Вальс, в котором они кружились, ощущая полное слияние музыки и движения, совсем затуманил им головы. К тому времени, когда они пошли в знаменитый ресторан у Форума, они уже были влюблены друг в друга. Парочка сидела обнявшись в сырой прохладе грота, окутанная волшебством этого дня, и слушала маленький оркестр – гитару, мандолину и скрипку.
– Слушай,- сказал Томми, когда они выпили с Бенедетто,- давай сразу поставим все точки над i. Я люблю тебя. Я никогда никого больше не полюблю. Я хочу на тебе жениться, сейчас, сразу. Чтобы ты поехала со мной. Я не могу терять тебя. Лени взяла его за руку и сказала:
– О, Томми! Мне кажется, что я тоже очень…- И вдруг глаза её погасли. Она глубоко вздохнула и отпустила его руку. Он понял, что это отбой.
– Так,- сказал он.- Прокол. В чём дело, Лени? У тебя другой парень?
Она глядела испуганно и тревожно.
– О, Томми, я не должна была так себя вести. У нас не то, что у вас. Ведь с давних пор считается, что я буду женой профессора Дзанни. Он папин коллега. Я знаю, что папа очень этого хочет. Здесь совсем другой порядок. Отец – глава семьи. Он не поймёт нас. Особенно теперь, когда у него такие неприятности. О, Томми, я погибаю…
Томми мрачно произнес:
– Ясно. Кто я для вас всех? Пустое место. – Он замолчал и, поймав недоуменный взгляд, сказал: – Не обращай внимания, милая, это я не тебе. Слушай, что за неприятности у твоего отца? Расскажи мне, Лени.

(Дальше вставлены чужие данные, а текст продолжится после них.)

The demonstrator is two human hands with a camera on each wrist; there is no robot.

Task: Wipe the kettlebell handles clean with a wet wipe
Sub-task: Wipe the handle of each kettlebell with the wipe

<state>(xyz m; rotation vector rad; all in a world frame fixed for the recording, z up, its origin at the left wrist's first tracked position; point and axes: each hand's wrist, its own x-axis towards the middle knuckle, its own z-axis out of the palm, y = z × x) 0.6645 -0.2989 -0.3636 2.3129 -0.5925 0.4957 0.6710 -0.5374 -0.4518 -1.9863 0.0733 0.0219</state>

– О, Томми,- снова сказала Лени. – Это всё из-за ‹Отдыхающего бойца›. Ты же его не видел. Папа обнаружил его у одного фонтана. Это – его великое открытие. Таких совершенных бронзовых фигур ещё не находили. Папа писал, что это стиль и манера школы скульптора Праксителя, а времена – императора Тита, Золотой век Римской империи.
– И что же?…
– А то, что один профессор из Неаполя, Гульельмо, опубликовал статью об этой статуе, против папы. У него большой вес в научном мире. Он писал, что она… ну, как это говорят?
Томми присвистнул.
– Я понял. Фальшивка?
– Да, фальшивая, ненастоящая. Три года тому назад судили братьев Мандзини за то, что они сделали, а потом закопали в землю много поддельных статуй. Профессор Гульельмо писал, что статуя моего отца – подделка братьев Мандзини.
– Ну, а разве твоему отцу верят меньше, чем тому профессору?
– Гульельмо очень известен в Италии и сановит. А мы австрийцы. И где доказательства? И что у папы есть, кроме опыта, долгих лет работы?